* **Problem details**
Track down each line below containing the string "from" and copy it.

##############################

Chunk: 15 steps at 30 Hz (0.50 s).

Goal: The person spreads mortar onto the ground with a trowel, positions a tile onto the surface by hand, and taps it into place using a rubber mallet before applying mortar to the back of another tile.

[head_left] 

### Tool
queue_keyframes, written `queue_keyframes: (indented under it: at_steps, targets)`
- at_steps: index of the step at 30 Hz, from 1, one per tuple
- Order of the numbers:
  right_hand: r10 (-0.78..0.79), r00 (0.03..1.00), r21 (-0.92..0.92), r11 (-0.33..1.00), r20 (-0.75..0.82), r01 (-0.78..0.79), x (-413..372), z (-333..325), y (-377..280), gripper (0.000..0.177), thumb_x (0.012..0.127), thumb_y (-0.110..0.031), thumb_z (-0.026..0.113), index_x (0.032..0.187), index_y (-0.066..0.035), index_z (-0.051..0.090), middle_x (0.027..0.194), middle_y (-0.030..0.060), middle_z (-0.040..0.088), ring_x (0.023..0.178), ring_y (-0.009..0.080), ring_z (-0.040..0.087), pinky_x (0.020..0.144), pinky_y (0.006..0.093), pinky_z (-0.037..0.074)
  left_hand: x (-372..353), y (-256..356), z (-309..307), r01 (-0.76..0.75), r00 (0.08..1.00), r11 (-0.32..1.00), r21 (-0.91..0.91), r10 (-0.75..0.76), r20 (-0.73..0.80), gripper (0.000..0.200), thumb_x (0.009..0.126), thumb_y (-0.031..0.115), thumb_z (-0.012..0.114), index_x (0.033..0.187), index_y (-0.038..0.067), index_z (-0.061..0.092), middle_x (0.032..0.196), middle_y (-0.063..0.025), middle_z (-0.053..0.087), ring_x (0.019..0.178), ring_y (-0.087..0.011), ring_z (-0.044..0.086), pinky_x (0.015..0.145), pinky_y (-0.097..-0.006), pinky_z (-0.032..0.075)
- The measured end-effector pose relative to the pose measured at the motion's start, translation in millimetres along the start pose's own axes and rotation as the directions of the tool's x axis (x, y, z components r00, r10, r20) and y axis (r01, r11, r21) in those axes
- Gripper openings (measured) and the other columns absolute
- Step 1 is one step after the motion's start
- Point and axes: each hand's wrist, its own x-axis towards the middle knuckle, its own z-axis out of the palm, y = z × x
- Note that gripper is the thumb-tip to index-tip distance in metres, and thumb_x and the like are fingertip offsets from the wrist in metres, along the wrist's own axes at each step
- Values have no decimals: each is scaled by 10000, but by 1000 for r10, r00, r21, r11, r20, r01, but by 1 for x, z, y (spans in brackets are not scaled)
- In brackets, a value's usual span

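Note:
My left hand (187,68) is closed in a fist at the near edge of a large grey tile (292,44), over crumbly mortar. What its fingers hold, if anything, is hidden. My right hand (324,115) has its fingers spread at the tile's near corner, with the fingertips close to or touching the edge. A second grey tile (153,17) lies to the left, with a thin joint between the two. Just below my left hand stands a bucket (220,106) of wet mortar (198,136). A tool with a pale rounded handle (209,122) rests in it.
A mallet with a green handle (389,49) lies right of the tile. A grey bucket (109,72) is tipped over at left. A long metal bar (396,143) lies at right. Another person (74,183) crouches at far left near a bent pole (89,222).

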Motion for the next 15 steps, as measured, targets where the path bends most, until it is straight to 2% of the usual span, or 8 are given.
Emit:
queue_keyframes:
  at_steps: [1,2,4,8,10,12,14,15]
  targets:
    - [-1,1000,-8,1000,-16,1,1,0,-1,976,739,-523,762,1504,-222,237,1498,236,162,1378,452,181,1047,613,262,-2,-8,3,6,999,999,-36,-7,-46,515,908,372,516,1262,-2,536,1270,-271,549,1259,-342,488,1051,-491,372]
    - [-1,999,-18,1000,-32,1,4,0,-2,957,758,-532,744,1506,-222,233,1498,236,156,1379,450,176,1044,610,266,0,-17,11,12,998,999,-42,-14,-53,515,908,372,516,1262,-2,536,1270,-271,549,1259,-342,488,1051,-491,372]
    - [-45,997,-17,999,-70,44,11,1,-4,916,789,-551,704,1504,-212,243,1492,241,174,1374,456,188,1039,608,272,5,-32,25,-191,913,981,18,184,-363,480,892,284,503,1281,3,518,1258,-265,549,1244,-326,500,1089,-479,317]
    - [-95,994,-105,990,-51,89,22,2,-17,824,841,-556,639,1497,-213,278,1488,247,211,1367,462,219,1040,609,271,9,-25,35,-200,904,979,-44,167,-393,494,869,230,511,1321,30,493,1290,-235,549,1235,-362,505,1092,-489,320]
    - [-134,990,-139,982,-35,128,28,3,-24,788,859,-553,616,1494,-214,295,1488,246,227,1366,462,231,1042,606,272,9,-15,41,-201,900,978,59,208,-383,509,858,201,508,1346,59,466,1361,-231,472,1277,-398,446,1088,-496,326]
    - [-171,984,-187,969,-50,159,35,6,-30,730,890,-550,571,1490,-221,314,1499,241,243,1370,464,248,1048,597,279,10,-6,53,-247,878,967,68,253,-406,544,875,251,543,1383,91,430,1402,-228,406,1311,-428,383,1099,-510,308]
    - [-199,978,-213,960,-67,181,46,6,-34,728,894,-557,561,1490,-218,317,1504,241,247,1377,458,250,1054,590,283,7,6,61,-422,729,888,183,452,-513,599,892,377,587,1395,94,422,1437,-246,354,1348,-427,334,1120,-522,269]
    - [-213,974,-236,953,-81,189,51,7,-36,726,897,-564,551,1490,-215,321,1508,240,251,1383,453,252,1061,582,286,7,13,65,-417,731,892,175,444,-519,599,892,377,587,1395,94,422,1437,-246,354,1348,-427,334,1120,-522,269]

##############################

* **Answer area**
- at_steps: index of the step at 30 Hz, from 1, one per tuple
- Note that gripper is the thumb-tip to index-tip distance in metres, and thumb_x and the like are fingertip offsets from the wrist in metres, along the wrist's own axes at each step

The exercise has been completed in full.